Ini hanyalah satu contoh kasus bunuh diri remaja/pelajar yang belum lama terjadi. Selebihnya, sungguh miris melihat data peningkatan angka bunuh diri di kalangan pelajar/remaja. Dalam kurun waktu 11 tahun terakhir (2012-2023) tercatat ada 2.112 kasus bunuh diri di Indonesia. Sebanyak 985 kasus (atau 46,63 persen) di antaranya dilakukan oleh remaja. Survei lebih mendalam dilakukan Indonesia National Adolescent Mental Health Survey (I-NAMHS) tahun 2022 yang mengungkapkan hasil mengkhawatirkan. Dari seluruh sampel survei yang diambil dalam 12 bulan terakhir, ada 1,4 persen remaja mengaku memiliki ide bunuh diri, 0,5 persen telah membuat rencana untuk bunuh diri dan 0,2 persen telah melakukan percobaan bunuh diri (Kompas.com, 17/12/2023).

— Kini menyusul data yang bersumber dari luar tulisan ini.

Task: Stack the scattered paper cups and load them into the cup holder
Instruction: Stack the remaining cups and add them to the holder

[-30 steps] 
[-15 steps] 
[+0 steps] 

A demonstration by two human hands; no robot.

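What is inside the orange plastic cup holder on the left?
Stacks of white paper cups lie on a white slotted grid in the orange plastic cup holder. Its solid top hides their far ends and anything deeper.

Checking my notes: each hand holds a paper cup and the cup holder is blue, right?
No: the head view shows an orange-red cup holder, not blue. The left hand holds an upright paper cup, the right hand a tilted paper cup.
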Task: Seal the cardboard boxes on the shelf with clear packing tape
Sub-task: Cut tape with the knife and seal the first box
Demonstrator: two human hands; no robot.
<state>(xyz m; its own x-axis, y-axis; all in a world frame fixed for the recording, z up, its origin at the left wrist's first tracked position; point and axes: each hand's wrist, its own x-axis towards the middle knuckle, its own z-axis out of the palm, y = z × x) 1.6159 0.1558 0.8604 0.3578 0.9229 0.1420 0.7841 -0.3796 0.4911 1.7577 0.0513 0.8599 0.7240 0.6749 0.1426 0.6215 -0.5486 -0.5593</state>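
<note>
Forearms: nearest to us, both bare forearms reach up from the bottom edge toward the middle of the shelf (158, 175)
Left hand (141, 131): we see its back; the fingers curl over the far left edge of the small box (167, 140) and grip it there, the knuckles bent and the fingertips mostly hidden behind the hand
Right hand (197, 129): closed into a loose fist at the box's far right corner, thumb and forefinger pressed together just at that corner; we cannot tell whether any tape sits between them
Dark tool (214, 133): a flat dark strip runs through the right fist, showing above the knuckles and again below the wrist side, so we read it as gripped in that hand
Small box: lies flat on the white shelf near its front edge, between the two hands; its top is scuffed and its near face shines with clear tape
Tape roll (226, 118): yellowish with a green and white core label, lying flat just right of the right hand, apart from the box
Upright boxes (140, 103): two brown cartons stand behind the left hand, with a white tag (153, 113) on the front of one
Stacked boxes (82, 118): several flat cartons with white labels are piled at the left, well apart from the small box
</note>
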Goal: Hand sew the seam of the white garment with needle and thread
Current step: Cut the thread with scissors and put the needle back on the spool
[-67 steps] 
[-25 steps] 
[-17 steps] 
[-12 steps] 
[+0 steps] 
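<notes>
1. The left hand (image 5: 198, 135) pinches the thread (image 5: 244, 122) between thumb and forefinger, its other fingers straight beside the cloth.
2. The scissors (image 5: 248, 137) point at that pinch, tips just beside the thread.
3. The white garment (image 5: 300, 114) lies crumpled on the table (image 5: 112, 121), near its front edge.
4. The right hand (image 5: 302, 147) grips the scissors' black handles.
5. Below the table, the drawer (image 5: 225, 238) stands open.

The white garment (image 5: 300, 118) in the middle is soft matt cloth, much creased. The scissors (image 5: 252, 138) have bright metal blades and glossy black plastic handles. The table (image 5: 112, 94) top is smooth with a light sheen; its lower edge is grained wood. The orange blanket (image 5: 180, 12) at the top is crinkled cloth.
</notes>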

Masalah kesehatan mental adalah penyebab utamanya. Dari survei yang sama, terungkap satu dari 20 remaja atau 5,5 persen remaja usia 10-17 tahun didiagnosis memiliki gangguan mental. Biasa disebut orang dengan gangguan jiwa (ODGJ). Sekitar sepertiga atau 34,9 persen memiliki setidaknya satu masalah kesehatan mental atau tergolong orang dengan masalah kejiwaan (ODMK).
Founder Rumah Guru BK dan Widyaiswara Kemendikbud Ristek RI Ana Susanti memaparkan faktor-faktor yang bisa menjadi penyebab masalah kesehatan mental pada remaja, yaitu tekanan akademik, pergeseran sosial, pengaruh media sosial dan totalitas harapan yang tinggi dari orangtua atau keluarga (Kompas.com, 7/12/2024).
Ada yang lebih ironis lagi di negeri ini, yakni ketika profesi guru tidak mendapatkan kedudukan yang mulia. Faktanya, saat ini, misalnya, banyak pelajar dengan emosi tak terkendali berani melawan guru dan bahkan mencelakai guru. Banyak pula kasus guru yang dikriminalisasi saat memberikan teguran dan sanksi bagi peserta didik yang melanggar disiplin. Ada guru BK masuk penjara karena mencubit siswinya. Ada guru honorer yang juga masuk penjara gara-gara memotong rambut siswa yang sudah gondrong. Bahkan ada guru yang diketapel orangtua siswa lantaran menegur siswa merokok di lingkungan sekolah pada saat jam pelajaran. Terakhir adalah kasus yang menimpa guru honorer, Ibu Supriyani, di Kabupaten Konawe Selatan, Sulawesi Tenggara. Ia sempat menjadi terdakwa atas tuduhan melakukan pemukulan terhadap siswa meski akhirnya divonis bebas oleh Majelis Hakim (Kompas.com, 25/11/2024).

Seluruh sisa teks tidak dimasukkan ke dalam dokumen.